Several pain medications can be used during labor. Atlantic Health System recommends that you talk to your doctor or midwife about the risks and benefits of each one:
Analgesics can be given as a shot or intravenously. These medications won’t usually slow labor or interfere with contractions, but they may cause you to feel sleepy or nauseous. Analgesics given too close to the time of delivery may cause the baby to be sleepy right after birth.
Local anesthesia blocks pain sensation to a small area. This is often used before the doctor or midwife performs an episiotomy (a small incision in the perineum to help the baby pass through without tearing). Local anesthesia rarely affects the baby and has no lingering side effects. It is not effective for contraction pain.
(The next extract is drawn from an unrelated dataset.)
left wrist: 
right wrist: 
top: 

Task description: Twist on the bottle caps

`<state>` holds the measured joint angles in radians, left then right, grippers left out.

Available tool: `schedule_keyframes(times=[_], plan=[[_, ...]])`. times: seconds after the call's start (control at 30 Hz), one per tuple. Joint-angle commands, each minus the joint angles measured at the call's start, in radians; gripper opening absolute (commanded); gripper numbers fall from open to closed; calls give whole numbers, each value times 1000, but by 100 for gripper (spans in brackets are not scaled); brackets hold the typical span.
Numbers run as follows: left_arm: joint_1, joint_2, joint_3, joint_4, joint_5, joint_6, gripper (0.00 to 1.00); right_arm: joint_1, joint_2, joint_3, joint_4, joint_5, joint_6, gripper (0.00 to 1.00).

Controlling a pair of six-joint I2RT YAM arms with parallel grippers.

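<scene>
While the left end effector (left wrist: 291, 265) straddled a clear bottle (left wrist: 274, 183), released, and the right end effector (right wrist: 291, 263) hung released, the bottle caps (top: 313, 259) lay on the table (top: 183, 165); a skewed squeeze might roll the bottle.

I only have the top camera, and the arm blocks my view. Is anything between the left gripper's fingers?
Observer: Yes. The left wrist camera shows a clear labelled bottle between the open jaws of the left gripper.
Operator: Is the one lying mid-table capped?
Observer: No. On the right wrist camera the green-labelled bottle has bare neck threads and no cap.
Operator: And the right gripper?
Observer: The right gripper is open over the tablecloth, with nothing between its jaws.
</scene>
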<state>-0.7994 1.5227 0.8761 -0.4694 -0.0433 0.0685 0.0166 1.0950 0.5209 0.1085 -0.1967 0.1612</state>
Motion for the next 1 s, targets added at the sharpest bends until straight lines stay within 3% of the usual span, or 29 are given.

This is the most commonly used pain medication for labor. Regional anesthesia blocks the nerves to deaden the sensation to certain areas of the body. It can be used for labor or for a Cesarean Section.
Anesthesia is administered by an anesthesiologist, a doctor who specializes in pain management. Morristown, Overlook, Newton and Chilton medical centers have an anesthesiologist available in Labor and Delivery around the clock. You will receive a separate bill from the anesthesiologist for his or her services.
An epidural is a regional anesthesia that blocks pain sensation to the body below the belly button. The anesthesiologist places a needle or small tube into the woman’s lower back into a space around the spinal cord. Medication is given through the needle or tube. The amount of medication is decided based on the woman’s height and the amount of pain relief needed.
Epidurals have some side effects. An epidural may slow down labor or cause the woman’s blood pressure to decrease. The lack of sensation may also make it hard for the woman to push the baby out at the time of delivery. Occasionally, a woman may get a severe headache from the procedure.
Epidural anesthesia can be used in labor to manage the pain of contractions. An epidural may also be used for a Cesarean Section. Most epidurals can be repeated or more medication can be provided if needed.
An epidural is not for every patient. A woman with back problems, bleeding problems or certain other medical conditions may not be able to use an epidural.
A spinal block is a regional anesthesia that works very quickly to block pain and is primarily used for Cesarean Sections. The anesthesiologist uses a needle to deliver the medication into the woman’s lower back into the fluid around the spinal cord. Like an epidural, a spinal block may cause the woman’s blood pressure to decrease. Occasionally, a woman may get a severe headache from the medication.
General anesthesia is a combination of gas and intravenous medications that make you lose consciousness. It is not used to relieve labor pain. General anesthesia is used mainly for urgent Cesarean Sections because it starts to work faster than regional anesthesia. It is important to tell your anesthesiologist if you or anyone in your family has ever had a problem with anesthesia.
There is some risk of vomiting with general anesthesia. If your doctor thinks you may need general anesthesia, you may be told not to eat any food or drink and may also be given an antacid before delivery. After you are asleep, a tube will be placed in your throat to help you breathe. This may cause a sore throat. As general anesthesia wears off, you may feel drowsy and tired for several hours.